— Problem to work on —
Print, from the listing below, the lines starting at the line containing "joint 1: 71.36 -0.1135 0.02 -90" and ending at the line containing "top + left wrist", exactly as they stand, and print nothing else.

☆ ☆ ☆ ☆ ☆ ☆ ☆

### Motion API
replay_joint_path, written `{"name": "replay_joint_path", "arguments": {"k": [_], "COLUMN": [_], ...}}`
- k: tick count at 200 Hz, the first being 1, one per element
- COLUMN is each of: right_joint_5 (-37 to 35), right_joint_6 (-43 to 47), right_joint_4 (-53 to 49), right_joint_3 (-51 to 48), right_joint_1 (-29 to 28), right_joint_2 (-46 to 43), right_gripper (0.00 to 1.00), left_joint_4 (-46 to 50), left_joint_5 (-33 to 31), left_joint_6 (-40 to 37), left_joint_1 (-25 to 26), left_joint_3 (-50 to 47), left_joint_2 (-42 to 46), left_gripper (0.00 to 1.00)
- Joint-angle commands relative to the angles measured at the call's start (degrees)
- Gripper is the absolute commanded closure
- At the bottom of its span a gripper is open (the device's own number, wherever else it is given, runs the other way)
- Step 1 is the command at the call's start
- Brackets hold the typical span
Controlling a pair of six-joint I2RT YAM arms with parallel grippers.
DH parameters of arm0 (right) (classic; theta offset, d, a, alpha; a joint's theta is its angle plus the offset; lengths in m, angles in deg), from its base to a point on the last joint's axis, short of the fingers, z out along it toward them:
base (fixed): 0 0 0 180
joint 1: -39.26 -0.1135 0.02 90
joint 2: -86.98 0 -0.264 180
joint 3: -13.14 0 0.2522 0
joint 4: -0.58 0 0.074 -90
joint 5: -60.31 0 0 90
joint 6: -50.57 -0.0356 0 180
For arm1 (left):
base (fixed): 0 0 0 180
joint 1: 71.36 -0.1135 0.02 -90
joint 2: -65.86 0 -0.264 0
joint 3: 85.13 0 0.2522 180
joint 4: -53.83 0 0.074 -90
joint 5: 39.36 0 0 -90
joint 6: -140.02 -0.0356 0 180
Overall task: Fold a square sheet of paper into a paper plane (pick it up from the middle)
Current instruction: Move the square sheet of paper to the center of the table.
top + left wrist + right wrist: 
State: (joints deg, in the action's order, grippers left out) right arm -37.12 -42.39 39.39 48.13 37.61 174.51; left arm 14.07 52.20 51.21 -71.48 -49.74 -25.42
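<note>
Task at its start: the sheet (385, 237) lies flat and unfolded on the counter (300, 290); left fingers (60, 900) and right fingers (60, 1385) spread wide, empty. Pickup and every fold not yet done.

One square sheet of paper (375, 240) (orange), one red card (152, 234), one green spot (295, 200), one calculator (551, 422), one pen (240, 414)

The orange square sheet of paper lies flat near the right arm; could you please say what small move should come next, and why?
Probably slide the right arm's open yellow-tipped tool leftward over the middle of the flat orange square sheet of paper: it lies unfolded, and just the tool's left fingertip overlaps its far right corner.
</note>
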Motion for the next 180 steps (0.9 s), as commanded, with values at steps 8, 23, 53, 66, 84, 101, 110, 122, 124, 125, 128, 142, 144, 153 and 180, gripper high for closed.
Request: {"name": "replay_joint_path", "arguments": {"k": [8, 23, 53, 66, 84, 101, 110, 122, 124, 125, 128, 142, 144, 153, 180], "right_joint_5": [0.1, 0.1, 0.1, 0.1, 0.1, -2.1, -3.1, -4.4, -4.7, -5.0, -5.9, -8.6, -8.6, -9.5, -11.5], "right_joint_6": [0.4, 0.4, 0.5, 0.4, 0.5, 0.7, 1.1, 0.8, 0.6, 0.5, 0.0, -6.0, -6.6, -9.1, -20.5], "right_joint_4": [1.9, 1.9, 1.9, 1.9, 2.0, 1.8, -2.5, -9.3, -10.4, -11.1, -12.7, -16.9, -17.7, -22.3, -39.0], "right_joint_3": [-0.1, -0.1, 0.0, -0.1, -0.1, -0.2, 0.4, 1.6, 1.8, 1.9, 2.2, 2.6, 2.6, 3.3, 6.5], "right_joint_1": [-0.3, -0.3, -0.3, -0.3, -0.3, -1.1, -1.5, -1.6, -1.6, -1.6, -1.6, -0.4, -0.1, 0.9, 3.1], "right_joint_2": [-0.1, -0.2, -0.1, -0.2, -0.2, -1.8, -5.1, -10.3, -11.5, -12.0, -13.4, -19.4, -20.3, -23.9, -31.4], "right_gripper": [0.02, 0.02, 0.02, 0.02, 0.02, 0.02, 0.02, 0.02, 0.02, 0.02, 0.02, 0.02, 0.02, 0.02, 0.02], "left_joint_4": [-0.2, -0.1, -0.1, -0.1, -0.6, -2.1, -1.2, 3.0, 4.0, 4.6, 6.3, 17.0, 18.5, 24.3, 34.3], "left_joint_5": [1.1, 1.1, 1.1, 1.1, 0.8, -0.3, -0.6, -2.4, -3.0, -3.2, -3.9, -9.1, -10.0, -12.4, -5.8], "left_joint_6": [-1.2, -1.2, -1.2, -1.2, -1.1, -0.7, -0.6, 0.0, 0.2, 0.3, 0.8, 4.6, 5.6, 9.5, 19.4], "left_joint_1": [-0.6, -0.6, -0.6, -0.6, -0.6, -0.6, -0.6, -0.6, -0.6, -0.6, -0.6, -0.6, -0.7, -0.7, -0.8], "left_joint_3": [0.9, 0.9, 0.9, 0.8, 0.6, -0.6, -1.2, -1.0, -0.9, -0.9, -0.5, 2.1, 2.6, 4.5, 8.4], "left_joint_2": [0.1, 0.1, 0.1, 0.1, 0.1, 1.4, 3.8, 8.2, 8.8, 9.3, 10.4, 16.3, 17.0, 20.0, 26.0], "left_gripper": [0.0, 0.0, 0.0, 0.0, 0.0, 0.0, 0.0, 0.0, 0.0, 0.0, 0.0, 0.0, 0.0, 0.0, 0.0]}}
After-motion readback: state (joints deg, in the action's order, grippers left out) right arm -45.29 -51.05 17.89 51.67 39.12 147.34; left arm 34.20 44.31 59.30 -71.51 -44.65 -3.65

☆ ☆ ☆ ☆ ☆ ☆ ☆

— Response area —
joint 1: 71.36 -0.1135 0.02 -90
joint 2: -65.86 0 -0.264 0
joint 3: 85.13 0 0.2522 180
joint 4: -53.83 0 0.074 -90
joint 5: 39.36 0 0 -90
joint 6: -140.02 -0.0356 0 180
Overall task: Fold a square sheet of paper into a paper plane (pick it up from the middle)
Current instruction: Move the square sheet of paper to the center of the table.
top + left wrist + right wrist: 

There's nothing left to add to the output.